D’après les militaires, il s’agit de gérer 3,1 millions de pièces de matériel allant du tank à la machine à café. Environ 2 millions devront quitter le pays, dont environ la moitié iront en Afghanistan, où l’organisation logistique a déjà atteint la limite de ses capacités. Sur la base aérienne de Bagram, le principal aéroport de l’armée américaine en Afghanistan, la surpopulation est telle qu’on s’y dispute les lits et que certaines unités s’entassent dans des tentes dressées le long des pistes d’envol. Avions de transport, bombardiers, chasseurs, hélicoptères et drones encombrent le ciel dans l’attente de l’autorisation d’atterrir.
Une véritable course contre la montre d’ici au mois d’août.
Tous les matériels de combat arrivent par avion pour éviter les attaques, mais le reste est livré par voie maritime ou terrestre. Pour aller d’Irak en Afghanistan, l’itinéraire standard consiste à filer par la route de Bagdad vers le sud en traversant le Koweït, franchir par bateau le golfe Arabo-Persique et le détroit d’Ormuz jusqu’à Karachi, au Pakistan, puis terminer le trajet par la route.
La FOB in a box, elle, a suivi un trajet expérimental et potentiellement moins coûteux par la Turquie, afin de rejoindre une nouvelle route traversant le nord de l’Asie centrale qui a été ouverte l’année dernière pour acheminer le matériel venant d’Europe et des Etats-Unis à destination de l’Afghanistan en évitant le dangereux voyage à travers le Pakistan.
Les deux routes contournent l’Iran, dont la traversée serait de loin le moyen le plus direct de rejoindre Kaboul à partir de Bagdad, chose bien entendu impossible à envisager étant donné l’hostilité de Téhéran à l’égard des Etats-Unis.
La principale inquiétude des chefs militaires est que l’arrivée du matériel et de l’approvisionnement ne soit pas synchronisée avec celle des troupes.
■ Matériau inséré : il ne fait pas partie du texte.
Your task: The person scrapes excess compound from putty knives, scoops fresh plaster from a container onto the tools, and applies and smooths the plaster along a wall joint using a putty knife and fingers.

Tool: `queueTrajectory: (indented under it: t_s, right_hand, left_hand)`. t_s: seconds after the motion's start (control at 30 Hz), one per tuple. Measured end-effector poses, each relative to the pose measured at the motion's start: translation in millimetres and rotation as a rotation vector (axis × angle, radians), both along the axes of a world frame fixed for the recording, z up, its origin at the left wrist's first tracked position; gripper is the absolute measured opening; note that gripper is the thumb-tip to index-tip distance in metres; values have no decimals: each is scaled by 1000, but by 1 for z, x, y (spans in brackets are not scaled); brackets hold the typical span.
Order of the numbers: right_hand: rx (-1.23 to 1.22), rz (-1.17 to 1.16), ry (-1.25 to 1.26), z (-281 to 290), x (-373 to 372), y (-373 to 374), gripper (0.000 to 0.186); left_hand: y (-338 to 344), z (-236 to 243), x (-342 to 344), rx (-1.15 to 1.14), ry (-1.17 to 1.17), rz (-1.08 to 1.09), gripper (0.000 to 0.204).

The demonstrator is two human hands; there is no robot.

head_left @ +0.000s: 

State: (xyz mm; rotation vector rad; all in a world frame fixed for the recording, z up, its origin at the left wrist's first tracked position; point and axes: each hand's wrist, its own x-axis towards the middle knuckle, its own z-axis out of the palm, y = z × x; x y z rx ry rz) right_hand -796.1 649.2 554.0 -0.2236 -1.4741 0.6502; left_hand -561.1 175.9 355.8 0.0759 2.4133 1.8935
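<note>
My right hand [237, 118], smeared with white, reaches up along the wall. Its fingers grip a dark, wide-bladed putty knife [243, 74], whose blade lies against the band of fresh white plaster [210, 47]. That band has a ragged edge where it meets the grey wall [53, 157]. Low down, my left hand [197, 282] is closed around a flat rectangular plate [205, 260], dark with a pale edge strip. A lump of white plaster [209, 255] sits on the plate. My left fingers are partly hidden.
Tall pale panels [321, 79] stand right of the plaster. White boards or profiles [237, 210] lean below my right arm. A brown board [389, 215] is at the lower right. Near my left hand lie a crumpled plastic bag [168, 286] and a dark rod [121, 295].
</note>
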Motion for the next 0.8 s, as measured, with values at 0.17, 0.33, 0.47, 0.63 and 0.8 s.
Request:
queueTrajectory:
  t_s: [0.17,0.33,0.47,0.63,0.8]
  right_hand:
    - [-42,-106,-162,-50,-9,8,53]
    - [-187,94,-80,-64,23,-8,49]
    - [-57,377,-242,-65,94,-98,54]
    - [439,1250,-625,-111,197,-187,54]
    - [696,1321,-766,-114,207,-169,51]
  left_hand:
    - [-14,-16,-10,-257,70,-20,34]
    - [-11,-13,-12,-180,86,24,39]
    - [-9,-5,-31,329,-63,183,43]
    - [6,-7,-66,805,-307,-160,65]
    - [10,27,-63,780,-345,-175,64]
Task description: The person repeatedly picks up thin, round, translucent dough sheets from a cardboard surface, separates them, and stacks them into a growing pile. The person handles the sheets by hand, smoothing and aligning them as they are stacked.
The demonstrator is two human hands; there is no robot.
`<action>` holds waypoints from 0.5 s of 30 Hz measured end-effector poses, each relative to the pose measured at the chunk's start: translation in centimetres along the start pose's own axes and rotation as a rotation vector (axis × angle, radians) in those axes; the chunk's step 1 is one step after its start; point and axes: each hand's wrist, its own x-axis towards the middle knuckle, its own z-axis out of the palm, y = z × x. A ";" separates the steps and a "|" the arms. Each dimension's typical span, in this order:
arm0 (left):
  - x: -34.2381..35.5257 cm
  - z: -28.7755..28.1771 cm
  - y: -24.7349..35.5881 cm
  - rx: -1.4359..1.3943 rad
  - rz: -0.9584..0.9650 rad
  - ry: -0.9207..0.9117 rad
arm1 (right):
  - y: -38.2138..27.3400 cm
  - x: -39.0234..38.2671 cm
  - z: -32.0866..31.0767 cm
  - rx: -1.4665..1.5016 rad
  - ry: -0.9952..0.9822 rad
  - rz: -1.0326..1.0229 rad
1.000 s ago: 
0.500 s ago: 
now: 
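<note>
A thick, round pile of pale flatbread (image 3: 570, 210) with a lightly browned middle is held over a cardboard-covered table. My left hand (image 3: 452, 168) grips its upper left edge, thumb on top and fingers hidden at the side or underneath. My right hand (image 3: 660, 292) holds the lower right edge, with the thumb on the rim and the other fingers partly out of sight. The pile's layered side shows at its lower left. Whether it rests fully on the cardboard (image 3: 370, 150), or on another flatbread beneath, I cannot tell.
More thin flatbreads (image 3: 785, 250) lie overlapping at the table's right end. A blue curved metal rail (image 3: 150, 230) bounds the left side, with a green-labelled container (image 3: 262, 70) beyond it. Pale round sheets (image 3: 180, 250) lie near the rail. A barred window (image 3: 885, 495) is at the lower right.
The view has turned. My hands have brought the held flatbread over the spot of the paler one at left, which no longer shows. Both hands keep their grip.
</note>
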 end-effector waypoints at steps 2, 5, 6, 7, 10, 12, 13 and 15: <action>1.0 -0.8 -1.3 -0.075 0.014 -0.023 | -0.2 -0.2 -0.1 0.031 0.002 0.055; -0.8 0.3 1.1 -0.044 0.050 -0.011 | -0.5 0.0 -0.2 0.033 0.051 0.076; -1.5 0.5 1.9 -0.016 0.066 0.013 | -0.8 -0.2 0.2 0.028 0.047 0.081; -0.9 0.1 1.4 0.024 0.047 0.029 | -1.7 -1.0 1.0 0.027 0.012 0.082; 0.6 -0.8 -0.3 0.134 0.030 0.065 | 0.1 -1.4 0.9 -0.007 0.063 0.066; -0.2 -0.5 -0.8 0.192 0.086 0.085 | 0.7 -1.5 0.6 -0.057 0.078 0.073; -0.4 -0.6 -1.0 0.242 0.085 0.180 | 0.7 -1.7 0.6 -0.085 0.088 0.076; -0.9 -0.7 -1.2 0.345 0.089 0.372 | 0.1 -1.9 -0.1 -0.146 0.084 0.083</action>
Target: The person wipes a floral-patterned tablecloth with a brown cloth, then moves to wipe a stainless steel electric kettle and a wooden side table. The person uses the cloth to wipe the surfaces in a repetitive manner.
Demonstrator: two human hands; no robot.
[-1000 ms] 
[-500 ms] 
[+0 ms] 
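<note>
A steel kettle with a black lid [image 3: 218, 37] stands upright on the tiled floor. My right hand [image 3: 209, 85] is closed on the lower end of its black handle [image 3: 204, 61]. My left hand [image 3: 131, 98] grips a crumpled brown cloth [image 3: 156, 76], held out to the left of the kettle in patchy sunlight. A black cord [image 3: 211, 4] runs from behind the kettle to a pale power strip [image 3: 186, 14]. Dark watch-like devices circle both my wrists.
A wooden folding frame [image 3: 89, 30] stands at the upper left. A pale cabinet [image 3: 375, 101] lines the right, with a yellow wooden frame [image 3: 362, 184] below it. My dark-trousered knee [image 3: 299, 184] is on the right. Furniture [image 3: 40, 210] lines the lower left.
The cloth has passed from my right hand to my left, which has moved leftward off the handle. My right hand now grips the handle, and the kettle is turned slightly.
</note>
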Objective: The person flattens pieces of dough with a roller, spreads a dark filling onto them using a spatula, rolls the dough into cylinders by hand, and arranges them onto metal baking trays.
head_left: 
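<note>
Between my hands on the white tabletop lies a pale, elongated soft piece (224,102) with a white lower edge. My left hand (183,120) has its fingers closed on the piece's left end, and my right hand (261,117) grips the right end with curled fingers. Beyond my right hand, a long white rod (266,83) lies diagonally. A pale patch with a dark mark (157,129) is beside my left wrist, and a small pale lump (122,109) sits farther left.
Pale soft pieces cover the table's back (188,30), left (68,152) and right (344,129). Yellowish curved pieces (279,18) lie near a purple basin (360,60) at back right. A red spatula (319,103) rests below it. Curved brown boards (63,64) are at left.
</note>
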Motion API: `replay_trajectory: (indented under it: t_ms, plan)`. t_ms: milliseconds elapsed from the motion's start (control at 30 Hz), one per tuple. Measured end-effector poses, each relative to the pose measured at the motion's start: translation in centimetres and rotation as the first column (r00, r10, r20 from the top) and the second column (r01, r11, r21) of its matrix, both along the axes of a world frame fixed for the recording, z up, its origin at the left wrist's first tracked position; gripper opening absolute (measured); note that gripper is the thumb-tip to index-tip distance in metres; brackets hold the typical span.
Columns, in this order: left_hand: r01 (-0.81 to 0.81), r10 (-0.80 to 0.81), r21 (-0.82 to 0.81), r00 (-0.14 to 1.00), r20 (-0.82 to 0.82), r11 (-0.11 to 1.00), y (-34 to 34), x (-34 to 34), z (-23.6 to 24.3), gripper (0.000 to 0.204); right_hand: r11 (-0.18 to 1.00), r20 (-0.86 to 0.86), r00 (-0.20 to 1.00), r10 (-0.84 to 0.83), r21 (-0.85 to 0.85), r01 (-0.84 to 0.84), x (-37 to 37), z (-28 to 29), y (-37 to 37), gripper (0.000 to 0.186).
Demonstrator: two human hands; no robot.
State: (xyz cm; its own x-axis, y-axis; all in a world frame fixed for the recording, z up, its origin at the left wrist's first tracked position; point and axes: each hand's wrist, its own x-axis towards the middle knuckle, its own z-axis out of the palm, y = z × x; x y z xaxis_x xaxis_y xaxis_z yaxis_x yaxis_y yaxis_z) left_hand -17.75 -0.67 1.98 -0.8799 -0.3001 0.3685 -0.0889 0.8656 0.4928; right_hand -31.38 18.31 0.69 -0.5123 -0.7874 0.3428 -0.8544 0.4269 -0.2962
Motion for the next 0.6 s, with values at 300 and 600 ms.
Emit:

Leur plus grand adversaire, soulignent-ils, est le peu de temps qu’il leur reste avant le mois d’août, la date butoir fixée pour l’achèvement des plans d’opérations concernant les deux guerres.
Au début de l’année 2009, le président Obama et les chefs militaires se sont mis d’accord sur un plan de retrait visant à ramener à 50.000, avant le 31 août 2010, le nombre de soldats américains en Irak (où ils sont actuellement 97.000), la totalité des forces américaines devant avoir évacué le pays en 2011. A la fin de l’année dernière, M. Obama a demandé aux responsables militaires d’accélérer l’envoi des troupes supplémentaires en Afghanistan – les planificateurs militaires avaient d’abord dit que cela prendrait dix-huit mois – afin que 30.000 hommes aient été déployés sur place avant la fin du mois d’août.
Pour l’instant, environ 6.000 soldats sont arrivés en renfort en Afghanistan. Lorsque tous auront été acheminés, il y aura en Afghanistan près de 100.000 soldats américains. “L’administration tient beaucoup à pouvoir présenter des résultats rapidement”, remarque le vice-amiral Alan S. Thompson, directeur de la Defense Logistics Agency. Il y a de toute évidence des goulots d’étranglement, reconnaît-il, mais “je pense que nous y arriverons”.